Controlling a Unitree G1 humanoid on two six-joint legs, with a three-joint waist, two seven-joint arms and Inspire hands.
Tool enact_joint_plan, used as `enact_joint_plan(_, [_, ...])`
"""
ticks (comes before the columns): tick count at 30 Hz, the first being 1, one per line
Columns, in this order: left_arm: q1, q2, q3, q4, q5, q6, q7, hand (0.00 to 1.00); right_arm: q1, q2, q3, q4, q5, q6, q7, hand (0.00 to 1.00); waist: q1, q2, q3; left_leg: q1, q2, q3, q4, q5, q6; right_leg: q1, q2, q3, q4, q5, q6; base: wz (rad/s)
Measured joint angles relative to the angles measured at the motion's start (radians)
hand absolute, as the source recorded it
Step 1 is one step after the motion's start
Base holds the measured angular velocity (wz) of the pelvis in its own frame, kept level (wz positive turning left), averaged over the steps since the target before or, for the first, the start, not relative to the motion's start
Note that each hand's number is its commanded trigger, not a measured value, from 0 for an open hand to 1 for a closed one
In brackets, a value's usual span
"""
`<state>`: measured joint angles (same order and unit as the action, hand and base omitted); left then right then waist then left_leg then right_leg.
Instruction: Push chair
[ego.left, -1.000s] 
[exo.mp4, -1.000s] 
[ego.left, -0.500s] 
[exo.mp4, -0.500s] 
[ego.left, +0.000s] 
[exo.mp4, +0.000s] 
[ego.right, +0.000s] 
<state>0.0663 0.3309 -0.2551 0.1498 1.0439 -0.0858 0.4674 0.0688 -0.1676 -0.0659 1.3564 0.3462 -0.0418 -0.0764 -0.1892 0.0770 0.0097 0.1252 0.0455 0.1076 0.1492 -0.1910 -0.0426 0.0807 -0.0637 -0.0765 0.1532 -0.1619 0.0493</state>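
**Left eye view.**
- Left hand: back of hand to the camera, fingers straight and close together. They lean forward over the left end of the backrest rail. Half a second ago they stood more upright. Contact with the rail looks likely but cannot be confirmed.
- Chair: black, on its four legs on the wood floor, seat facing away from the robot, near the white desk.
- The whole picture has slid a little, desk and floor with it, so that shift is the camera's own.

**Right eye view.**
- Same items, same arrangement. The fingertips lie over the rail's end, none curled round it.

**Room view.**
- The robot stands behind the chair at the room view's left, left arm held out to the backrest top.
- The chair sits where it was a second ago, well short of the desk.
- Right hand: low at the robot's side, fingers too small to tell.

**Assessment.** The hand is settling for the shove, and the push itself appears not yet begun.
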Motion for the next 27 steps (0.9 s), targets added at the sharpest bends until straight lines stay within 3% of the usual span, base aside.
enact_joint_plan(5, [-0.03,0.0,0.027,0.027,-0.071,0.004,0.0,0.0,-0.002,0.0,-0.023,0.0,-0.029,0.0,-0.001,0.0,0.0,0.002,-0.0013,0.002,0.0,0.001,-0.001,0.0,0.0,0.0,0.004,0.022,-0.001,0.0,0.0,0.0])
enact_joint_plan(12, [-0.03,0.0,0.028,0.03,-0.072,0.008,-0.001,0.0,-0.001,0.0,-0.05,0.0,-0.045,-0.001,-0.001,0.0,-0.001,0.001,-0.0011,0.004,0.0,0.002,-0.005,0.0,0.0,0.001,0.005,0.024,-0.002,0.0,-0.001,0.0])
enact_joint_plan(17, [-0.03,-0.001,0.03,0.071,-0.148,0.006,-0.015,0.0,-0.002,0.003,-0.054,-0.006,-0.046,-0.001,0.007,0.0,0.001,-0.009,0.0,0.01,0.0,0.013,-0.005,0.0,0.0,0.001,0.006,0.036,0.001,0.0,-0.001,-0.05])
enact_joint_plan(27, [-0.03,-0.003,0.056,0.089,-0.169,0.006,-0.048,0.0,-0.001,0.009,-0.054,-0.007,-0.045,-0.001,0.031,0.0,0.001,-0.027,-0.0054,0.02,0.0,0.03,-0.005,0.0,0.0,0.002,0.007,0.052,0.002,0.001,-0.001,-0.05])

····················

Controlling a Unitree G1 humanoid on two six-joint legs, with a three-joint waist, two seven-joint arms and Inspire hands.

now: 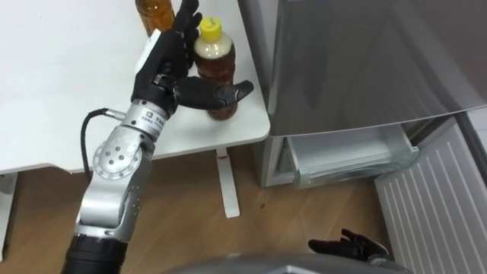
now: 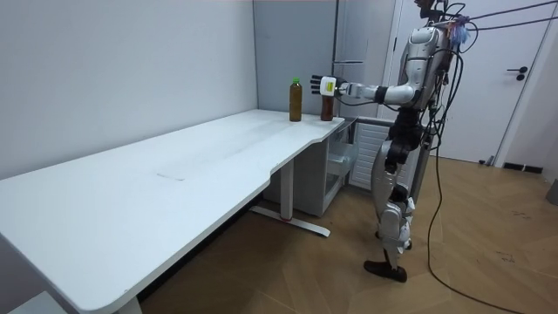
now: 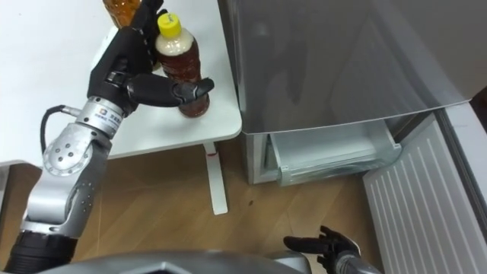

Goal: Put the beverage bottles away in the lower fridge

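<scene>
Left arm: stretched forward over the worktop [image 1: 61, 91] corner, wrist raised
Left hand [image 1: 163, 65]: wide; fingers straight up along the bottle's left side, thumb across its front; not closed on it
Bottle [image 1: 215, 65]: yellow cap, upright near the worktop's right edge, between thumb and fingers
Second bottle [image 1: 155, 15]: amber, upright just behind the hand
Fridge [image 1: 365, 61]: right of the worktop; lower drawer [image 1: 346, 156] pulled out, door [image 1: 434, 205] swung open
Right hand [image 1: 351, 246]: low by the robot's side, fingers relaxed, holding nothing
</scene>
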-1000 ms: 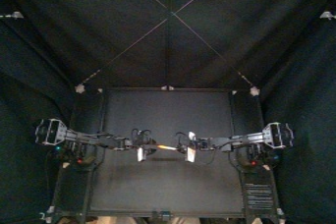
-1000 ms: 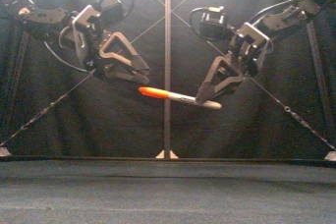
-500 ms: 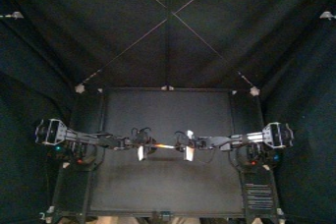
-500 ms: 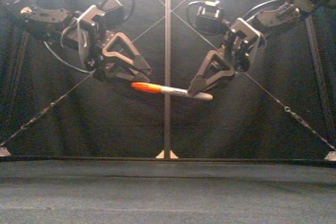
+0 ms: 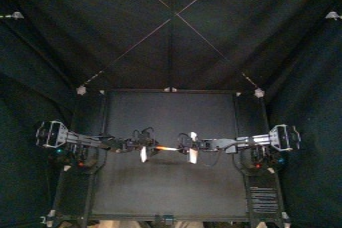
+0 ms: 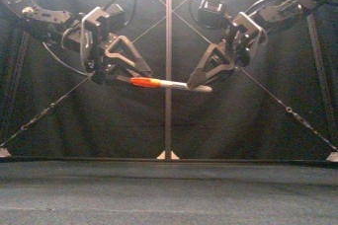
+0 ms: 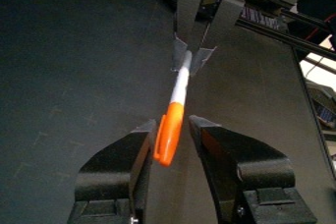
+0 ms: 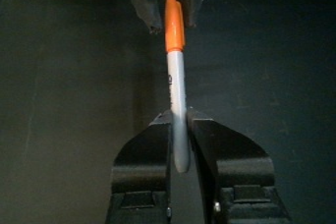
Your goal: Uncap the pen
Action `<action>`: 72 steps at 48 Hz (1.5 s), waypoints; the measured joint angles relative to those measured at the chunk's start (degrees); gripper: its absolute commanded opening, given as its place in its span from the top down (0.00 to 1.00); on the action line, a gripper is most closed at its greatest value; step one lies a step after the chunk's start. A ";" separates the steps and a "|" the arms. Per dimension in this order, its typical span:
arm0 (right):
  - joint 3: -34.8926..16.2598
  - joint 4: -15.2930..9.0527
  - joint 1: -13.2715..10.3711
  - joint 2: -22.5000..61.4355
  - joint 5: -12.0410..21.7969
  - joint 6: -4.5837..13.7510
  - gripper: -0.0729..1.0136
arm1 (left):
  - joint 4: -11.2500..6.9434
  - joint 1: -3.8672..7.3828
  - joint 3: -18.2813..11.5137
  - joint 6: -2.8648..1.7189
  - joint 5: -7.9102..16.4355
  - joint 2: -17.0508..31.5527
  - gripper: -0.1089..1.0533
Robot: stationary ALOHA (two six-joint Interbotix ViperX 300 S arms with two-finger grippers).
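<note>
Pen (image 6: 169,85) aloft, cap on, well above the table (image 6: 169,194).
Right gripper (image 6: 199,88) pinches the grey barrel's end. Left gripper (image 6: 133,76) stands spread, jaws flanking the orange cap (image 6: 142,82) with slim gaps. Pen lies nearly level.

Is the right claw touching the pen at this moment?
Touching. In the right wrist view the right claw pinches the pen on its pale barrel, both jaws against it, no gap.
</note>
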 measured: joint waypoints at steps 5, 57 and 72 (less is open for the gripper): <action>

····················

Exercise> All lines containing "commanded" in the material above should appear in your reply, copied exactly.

Response to the task>
Note that each hand's number is its commanded trigger, not a measured value, from 0 for an open hand to 1 for a closed one
Action `<action>`: 72 steps at 48 Hz (1.5 s), waypoints; the measured joint angles relative to those measured at the chunk's start (degrees); gripper: its absolute commanded opening, given as its place in its span from the top down (0.00 to 1.00); on the action line, a gripper is most closed at its greatest value; step one lies a step after the chunk's start. A ";" separates the steps and a "|" the arms. Per dimension in this order, its typical span:

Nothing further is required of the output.